Lucas de Forest throbbed, head, heart, joints, eyes. “Are you ready to order Joy Streets into motion?”
“Tomorrow at... say, ten o’clock.”
“Mr. President,” wheezed Lucas, “you are a schmuck.”
“Don’t hang up ... don’t hang up ... all right, Lucas, what do you have in mind?”
“Joy Streets immediately. Phase One and Phase Two simultaneously.
Yea or nay, sir?”
Darnell had uncrumpled himself, went over and took the phone from Thornton’s hand.
The two men locked onto one another with a ferocity never known before.
He handed the phone back to the President.
“I agree,” Tomtree said. He hung up and continued his venomous glare.
“All I needed was a few more hours to make this work right.”

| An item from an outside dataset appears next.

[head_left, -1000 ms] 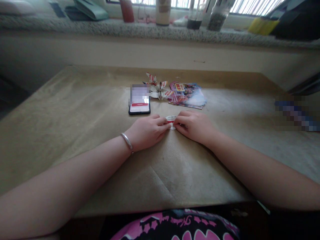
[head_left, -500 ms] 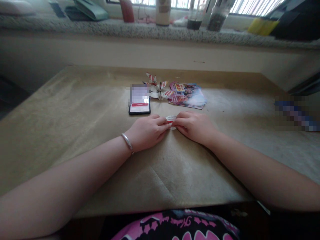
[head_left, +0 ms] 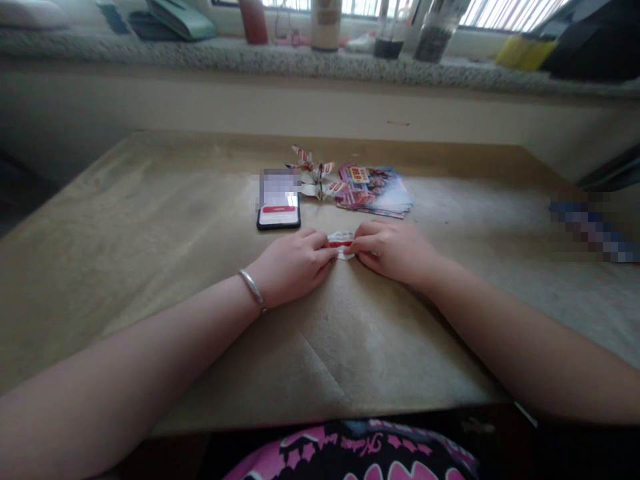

“Sure, boss,” Darnell said. “So, you’ve gotta know when to hold and know when to fold. I’m picking up my chips, Thornton.”
“What? Oh, you mean our heated little discussion? Forget it, pal.
We’ve got a pile of work to do to get the story out straight .. . Darnell, are you listening .. . Darnell, are you really going to leave me? You won’t be so godawful righteous without those humongous T3 checks coming in!” Thornton cried.
“Doesn’t make any difference, man. I’ve given most of the money away, anyhow. Got a spin for you, free. Why don’t you blame Forest de Lucas for the late start on Joy Streets. Overriding your FBI head shows real balls.”
“Do you think we can use it?” Thornton asked earnestly.
“Jesus, I’m all dry,” Darnell said. “Not enough to wad up a good spit in your face.”
What would the photograph of Kristallnacht portray? American hate?
American decency. Oh, say, can you see, by the dawn’s early light?
“I’ve never seen anyone with the will to equal Siobhan’s,” the doctor said.
“Five more days,” Quinn begged.
“I don’t see how. She sinks to a near comatose state then forces herself awake, in unbearable pain and saturated with drugs. She will fight until she has a half hour, an hour of clarity. On one of these slumbers, she is bound to go.”
Quinn sat at the bedside holding her fragile hand. The sun always crossed this room lovely in January. The big mountain outside became diffused and, as the sun inched along, it made a montage of colors, then dipped below the horizon.